Embalados pelo humanismo e pelas políticas em prol da diversidade cultural que a UNESCO promoveu no pós-guerra –– políticas inspiradas, em larga medida, no ensaio Raça e História (1952), escrito pelo então Secretário Geral do Conselho Internacional de Ciências Sociais da instituição, Claude Lévi-Strauss ––, esses profissionais passaram a se vender como porta-vozes dos que não tiveram voz, dos que foram massacrados pela colonização e pela opressão de classe e de raça. Mais recentemente, com a globalização, a imigração em massa e o desaparecimento da classe prometida –– o proletariado ––, os historiadores vislumbraram a possibilidade de ampliar um pouco mais o público interessado nos seus serviços e apresentaram-se como os restituidores das vozes dos milhares de seres humanos que foram calados pela cultura do homem branco ocidental (mulheres, nativos americanos, colonizados a leste e a oeste, homossexuais, negros, muçulmanos, e por aí vai).

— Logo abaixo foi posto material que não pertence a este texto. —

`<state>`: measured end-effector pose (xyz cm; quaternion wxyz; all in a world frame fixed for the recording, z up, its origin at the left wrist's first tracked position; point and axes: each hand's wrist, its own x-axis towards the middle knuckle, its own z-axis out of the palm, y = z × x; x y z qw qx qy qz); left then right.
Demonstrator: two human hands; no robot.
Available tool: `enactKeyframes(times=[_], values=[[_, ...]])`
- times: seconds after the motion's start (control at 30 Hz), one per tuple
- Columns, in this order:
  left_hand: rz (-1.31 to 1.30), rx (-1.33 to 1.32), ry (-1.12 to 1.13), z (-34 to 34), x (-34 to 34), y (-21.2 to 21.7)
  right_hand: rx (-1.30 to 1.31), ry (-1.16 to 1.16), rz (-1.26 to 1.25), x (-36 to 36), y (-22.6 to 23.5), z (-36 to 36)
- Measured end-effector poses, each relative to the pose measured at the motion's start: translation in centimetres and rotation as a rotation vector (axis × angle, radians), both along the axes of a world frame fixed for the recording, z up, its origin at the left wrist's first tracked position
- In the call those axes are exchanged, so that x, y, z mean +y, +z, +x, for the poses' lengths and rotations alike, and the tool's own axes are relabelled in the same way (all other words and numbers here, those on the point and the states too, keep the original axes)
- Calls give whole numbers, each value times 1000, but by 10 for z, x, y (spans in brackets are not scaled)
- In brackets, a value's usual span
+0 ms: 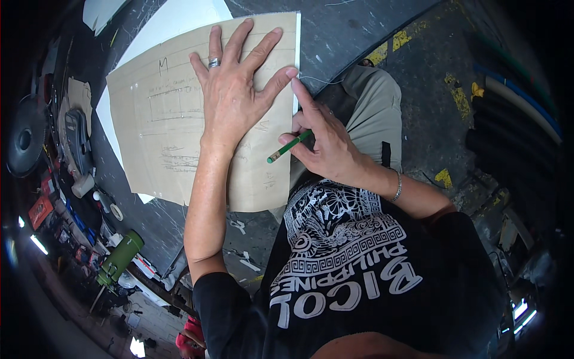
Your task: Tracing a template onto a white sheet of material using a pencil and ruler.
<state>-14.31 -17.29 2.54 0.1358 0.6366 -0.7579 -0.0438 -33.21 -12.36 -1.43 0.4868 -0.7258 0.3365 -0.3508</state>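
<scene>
My left hand [230, 90] lies flat with fingers spread on a brown paper pattern [179, 134], a ring on one finger. Pencil lines, a drawn rectangle and faint handwriting mark the paper. Under it is a white sheet [173, 24], which shows past the left side and as a thin strip along the right edge. At that right edge, my right hand [329, 140] holds a green pencil [293, 143] between thumb and fingers, its eraser end toward the paper. The right index fingertip is beside the left thumb. The pencil's point is hidden.
The dark, scratched worktable [341, 30] carries the sheets, with a loose thread near its edge. A tape roll [116, 212], a green cylinder [122, 254] and a round black disc [27, 136] are at the left. Paper scraps [250, 265] lie on the floor below.
</scene>
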Motion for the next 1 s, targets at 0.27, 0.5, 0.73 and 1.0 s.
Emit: enactKeyframes(times=[0.27,0.5,0.73,1.0], values=[[9,3,8,-3,1,0,-50,-1,55,4,-2,-1],[15,-2,0,-3,2,2,-48,2,41,4,0,-2],[19,-4,0,-1,4,3,-39,30,51,3,2,-2],[30,-9,10,-3,4,3,-49,33,63,4,0,-3]])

Ao que tudo indica, ou melhor, o que a crise indica é que este serviço de expiação e retratação tem encontrado cada vez menos interessados, pior, tem soado ao grande público demasiado inverossímil, desinteressante e improdutivo, ao ponto de pôr em causa a própria utilidade social do saber histórico. Le Fur vem recordar aos historiadores que, em momentos delicados como este que vivem as humanidades, é imperioso não somente repensar para que e para quem se faz história, mas também, e sobretudo, reavaliar os critérios de objetividade e verdade de que se lança mão ao fazê-la, tendo sempre em mente uma lição do sociólogo Max Weber que anda meio esquecida: “a tarefa primordial de um professor capaz é a de levar seus discípulos a reconhecerem que há fatos que produzem desconforto, assim entendidos os que são desagradáveis à opinião pessoal de um indivíduo; com efeito, existem fatos extremamente desagradáveis para cada opinião, inclusive a minha”.
Jean Marcel Carvalho França é professor titular de História do Brasil da UNESP e autor, entre outros, dos seguintes livros: “Literatura e sociedade no Rio de Janeiro Oitocentista, “Visões do Rio de Janeiro Colonial”, “Mulheres Viajantes no Brasil”, “Andanças pelo Brasil colonial”, “A Construção do Brasil na Literatura de Viagem dos séculos XVI, XVII e XVIII”, “Piratas no Brasil“ e “Ilustres Ordinários do Brasil”.